Pruning Ornamental Grasses: Here's a helpful tip for pruning your ornamental grasses such as 'Miscanthus sinensis' Maiden Grass or Dwarf Fountain Grass 'Hameln'. Winter cold can harm the center of grasses causing them to "hollow out". It is best to cut your grasses back in late March to early April in order to protect the roots. If your grasses become a bit unruly by the end of the fall then just cut back the plumes and leave the rest for early spring. Another trick is to wrap a bungee cord about half way up around the center and let the grasses drape over keeping them upright and in place. Ornamental grasses can add much interest to the winter landscape and be enjoyed all winter long. For more information visit:
Anti-Desiccant Spray: When the daytime temperatures start falling below 50 degrees it is time to apply an anti-desiccant spray to your broad leaf evergreens such as holly, rhododendron, cherry laurel, skip laurel, mountain laurel, Japanese skimmia, leucothoe, aucuba and boxwood. These plants can be subject to severe winter burn due to water loss from the leaves by transpiration. Apply when the temperatures are above freezing and there is no threat of rain or frost within 24 hours. (This tip applies to areas going into their winter season-temperatures dropping below freezing: 0 degrees Celsius or 32 degrees Fahrenheit.) If there is a prolonged thaw in mid-winter it may be time to re-apply anti-desiccant spray to your broad leaf evergreens, especially if there are more prolonged freezing temperatures on the way. For more detailed information go to: Winterizing-Evergreens-Anti-Desiccant-Spray
Frost Heaving: In freezing temperatures soil around your plants may be subject to frost heaving. This is when ice forms underneath the soil and expands upwards from the ground causing plants such as perennials to push upwards exposing the crown. Heuchera (Coral Bells) and Liriope are especially prone to this type of damage. As a preventive measure apply mulch finishing to your garden beds.

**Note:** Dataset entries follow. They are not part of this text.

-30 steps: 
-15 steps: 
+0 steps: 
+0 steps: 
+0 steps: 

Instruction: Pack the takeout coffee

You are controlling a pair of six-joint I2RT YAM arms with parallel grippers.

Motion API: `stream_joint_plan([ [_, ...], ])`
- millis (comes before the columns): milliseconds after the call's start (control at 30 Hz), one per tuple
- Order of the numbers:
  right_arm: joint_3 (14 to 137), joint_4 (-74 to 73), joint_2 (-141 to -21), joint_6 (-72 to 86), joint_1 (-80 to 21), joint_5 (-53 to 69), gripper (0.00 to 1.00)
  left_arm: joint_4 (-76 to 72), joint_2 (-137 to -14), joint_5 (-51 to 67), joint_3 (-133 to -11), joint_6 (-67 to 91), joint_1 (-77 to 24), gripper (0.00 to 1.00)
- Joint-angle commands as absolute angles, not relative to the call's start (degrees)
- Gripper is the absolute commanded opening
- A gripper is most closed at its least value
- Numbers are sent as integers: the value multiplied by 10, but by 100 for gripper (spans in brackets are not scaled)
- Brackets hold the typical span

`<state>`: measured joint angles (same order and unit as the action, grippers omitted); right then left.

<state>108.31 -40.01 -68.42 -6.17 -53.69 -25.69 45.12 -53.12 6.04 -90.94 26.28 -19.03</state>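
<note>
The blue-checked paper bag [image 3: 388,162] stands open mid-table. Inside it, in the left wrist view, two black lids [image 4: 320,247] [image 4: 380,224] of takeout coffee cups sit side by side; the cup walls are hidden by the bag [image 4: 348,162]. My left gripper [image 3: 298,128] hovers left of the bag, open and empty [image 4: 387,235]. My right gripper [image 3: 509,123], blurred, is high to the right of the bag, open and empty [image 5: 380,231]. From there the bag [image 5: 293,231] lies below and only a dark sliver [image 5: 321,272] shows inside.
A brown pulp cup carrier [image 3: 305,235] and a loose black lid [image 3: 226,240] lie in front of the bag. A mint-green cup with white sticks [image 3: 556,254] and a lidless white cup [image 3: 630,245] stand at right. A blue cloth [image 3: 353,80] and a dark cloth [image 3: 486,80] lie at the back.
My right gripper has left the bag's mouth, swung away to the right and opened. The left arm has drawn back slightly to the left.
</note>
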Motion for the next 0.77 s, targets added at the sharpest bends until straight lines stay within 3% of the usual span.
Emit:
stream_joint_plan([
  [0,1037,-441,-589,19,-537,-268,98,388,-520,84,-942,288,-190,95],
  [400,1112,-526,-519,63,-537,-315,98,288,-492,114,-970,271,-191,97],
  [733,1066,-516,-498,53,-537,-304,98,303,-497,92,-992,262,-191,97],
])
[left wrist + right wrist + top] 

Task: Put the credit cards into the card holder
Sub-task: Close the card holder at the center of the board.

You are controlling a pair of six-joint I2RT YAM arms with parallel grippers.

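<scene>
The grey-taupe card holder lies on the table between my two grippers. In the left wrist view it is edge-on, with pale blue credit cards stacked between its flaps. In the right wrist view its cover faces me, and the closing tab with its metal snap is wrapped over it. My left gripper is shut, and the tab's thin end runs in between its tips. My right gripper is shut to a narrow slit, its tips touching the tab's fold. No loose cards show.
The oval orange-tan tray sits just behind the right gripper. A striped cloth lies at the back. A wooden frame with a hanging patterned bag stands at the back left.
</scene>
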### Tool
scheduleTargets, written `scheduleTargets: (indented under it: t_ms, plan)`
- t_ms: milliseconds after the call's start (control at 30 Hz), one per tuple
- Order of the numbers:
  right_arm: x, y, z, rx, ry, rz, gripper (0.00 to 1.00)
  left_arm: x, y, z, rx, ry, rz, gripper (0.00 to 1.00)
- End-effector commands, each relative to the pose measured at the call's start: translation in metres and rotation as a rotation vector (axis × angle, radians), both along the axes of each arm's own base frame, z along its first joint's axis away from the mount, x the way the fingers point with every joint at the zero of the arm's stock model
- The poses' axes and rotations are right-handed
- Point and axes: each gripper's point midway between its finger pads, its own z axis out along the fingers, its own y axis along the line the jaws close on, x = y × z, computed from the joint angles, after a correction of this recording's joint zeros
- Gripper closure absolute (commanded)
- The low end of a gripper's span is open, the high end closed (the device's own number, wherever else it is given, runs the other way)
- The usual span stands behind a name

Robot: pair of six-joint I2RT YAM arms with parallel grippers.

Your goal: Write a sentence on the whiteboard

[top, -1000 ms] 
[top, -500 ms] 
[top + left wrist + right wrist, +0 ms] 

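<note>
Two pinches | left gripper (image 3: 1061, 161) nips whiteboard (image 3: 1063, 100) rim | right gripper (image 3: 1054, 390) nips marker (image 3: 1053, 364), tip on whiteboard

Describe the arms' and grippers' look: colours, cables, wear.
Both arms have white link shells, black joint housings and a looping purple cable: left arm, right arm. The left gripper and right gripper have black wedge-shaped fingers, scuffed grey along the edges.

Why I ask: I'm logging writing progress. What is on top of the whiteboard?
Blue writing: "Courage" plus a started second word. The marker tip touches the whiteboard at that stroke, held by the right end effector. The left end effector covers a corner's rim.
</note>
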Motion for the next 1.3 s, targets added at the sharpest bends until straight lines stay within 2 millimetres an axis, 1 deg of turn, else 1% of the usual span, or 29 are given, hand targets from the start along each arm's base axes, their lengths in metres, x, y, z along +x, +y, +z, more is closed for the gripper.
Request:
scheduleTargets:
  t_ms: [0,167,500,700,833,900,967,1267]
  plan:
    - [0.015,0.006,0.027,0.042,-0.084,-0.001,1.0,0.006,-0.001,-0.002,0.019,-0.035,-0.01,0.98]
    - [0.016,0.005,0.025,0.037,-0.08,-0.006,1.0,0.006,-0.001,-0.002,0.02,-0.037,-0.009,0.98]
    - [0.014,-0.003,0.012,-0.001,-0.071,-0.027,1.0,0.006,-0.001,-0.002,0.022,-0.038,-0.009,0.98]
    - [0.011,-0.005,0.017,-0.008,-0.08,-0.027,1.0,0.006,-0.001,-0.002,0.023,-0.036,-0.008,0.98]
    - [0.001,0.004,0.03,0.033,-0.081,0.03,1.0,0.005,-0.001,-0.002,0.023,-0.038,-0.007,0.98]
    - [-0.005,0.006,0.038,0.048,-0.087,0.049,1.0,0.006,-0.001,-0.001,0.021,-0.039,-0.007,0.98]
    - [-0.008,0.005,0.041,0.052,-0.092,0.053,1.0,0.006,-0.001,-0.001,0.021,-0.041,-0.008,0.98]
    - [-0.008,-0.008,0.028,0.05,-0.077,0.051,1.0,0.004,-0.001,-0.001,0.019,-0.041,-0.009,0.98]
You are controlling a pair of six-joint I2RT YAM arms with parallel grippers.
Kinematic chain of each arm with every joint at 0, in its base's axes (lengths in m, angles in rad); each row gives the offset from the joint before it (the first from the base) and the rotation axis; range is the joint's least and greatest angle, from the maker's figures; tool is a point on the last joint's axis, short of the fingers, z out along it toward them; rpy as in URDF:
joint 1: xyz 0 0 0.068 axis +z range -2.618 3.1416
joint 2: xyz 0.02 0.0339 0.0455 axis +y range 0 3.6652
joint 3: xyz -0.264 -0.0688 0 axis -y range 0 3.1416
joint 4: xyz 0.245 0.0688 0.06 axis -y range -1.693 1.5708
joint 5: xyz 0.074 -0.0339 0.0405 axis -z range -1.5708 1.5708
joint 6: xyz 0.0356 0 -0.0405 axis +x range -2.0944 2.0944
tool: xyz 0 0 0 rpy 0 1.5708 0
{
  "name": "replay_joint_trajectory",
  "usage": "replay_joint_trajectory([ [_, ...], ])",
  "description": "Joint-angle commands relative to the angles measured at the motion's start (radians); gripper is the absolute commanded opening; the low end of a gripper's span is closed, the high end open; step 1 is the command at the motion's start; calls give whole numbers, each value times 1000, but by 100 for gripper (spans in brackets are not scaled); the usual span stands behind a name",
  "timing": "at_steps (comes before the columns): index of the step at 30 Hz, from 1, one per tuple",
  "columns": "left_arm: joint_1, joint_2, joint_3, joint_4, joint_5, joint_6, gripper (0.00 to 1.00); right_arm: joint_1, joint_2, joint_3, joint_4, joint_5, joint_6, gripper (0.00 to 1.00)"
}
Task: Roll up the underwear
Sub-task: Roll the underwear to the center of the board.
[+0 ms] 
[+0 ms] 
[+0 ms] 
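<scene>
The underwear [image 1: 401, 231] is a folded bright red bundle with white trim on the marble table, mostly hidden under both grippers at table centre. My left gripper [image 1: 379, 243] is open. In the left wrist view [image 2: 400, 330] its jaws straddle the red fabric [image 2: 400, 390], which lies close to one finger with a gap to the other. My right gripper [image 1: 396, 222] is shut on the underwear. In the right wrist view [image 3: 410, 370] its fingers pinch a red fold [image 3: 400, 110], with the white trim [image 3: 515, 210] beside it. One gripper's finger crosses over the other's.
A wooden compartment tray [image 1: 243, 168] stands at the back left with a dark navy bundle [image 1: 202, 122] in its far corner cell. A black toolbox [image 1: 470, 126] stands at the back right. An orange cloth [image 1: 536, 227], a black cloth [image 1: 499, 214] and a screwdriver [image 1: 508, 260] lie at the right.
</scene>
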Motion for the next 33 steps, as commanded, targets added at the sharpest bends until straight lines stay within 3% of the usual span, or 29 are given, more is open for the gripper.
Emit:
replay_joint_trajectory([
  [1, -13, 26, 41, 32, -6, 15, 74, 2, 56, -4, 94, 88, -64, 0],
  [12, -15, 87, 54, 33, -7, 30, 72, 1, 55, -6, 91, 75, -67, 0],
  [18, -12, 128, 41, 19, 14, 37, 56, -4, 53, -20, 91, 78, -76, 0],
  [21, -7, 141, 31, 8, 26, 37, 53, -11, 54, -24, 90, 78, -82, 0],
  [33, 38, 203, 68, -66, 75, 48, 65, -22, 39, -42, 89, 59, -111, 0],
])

To remedy, slightly tap the soil back down, and brush the mulch back around the exposed crown of the plant to protect it from the cold.
Ice Damage to Branches: As winter progresses there is an increased threat of snow and ice build up on the branches of trees and shrubs in the landscape. If snow piles up on your evergreens try to carefully brush it away removing the excess weight from the branches. If the snow does not remove easily do not shake the branches. This can cause breakage and damage. If the tree or shrub is covered with ice permit nature to take its course and allow the ice to melt naturally. If your landscape does suffer any damage from winter storms it is recommended to remove any broken limbs to avoid stress and disease to the plant. This can be done when the weather allows.
I am hoping that you find these tips to be helpful. Gardening does continue throughout fall and winter and some simple preparation can go a long way especially in areas where winters are harsh. I for one have found these techniques to be very worthwhile and productive over the years. For further reading you can also visit Winter Gardening: 12 Helpful Tips.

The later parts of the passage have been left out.